Publication Date : 16-10-2013
The autocratic and patronising nature of the Yingluck Shinawatra administration surfaced for all to see last Tuesday (October 8) when the Cabinet approved in principle draft-legislation for the protection of so-called "intangible cultural heritage".
Besides the usual budget related matters, where provinces will be able to seek a subsidy from the Cultural Promotion Department for the protection of their intangible cultural heritage, the proposed bill's Article 40 seeks to punish people whose words or actions using intangible heritage are found "to offend the monarchy, religion, national security, as well as public order and morality".
Violators could face up to two years in prison and/or a fine up to 50,000 baht (US$1,600).
There's also a catch in that those who exercise the law, if passed, also have the power to interpret what may constitute the intangible cultural heritage that needs to be protected.
This is a zany bill for a country claiming to be a democracy and while this government has refused to touch on the controversial and draconian lese majeste law, it's now seeking to create more reasons for jailing people for thought crime.
The government seems to not understand that forcing people to respect the culture of the monarchy will inevitably result in resentment, if not resistance, as already seen in the vibrant anti-lese-majeste-law movement.
Respect and appreciation, be it for religion, culture or monarchy cannot be forced. They must be earned. Forcing respect on something or someone is not respect but coercion.
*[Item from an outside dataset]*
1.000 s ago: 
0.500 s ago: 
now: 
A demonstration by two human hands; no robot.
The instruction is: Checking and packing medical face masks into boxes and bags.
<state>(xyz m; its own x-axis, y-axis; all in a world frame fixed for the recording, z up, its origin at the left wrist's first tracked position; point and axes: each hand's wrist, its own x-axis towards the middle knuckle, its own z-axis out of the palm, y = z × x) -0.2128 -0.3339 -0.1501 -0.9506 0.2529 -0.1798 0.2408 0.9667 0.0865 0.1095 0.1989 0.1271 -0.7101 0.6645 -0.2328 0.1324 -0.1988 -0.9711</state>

What an open society needs is different and diverse interpretation of culture, religion, nation and the monarchy institution. To force everyone to think alike about these institutions will only turn our country into a big cage of like-minded people. And like-minded people can hardly be relied on to provide alternative |thinking.
Is this what the government wants for Thailand?
Quality education encourages students to think for themselves and to apply reasoning. Such a law will however encourage Thai citizens to stick to the approved interpretation of these intangible cultural assets. I don't see how it will make Thais smarter but I can recognise how it will make us dumber. If anything, Buddhism in Thailand, for example, needs to be subjected to greater scrutiny and criticism, not less. The same must be said of the positive-only view of nationalism and the monarchy institution.
There's no place for dictatorial law in a self-proclaimed democratic society. Anything that would further limit the already self-censored climate of Thai society on monarchy issues must be opposed. We don't need another law to make people fearful of what to say about national security or Buddhism - and such a law can be easily abused towards an autocratic end by the powers-that-be.
Last but not least, all of us concerned citizens should ask ourselves what will such a law, if passed, do to the Thai culture it claims to be protecting? I can't help but wonder if this is an attempt to preserve intangible autocratic culture. Perhaps the premier and her Cabinet think such culture is very Thai indeed and is in urgent need of being preserved at all cost.
Culture, intangible or tangible, cannot be frozen, for by freezing it you kill its very vibrancy. Forcing people to be respectful and say only good things about intangible Thai cultural assets will only succeed in creating tangible damage to the very fabric of Thai culture itself.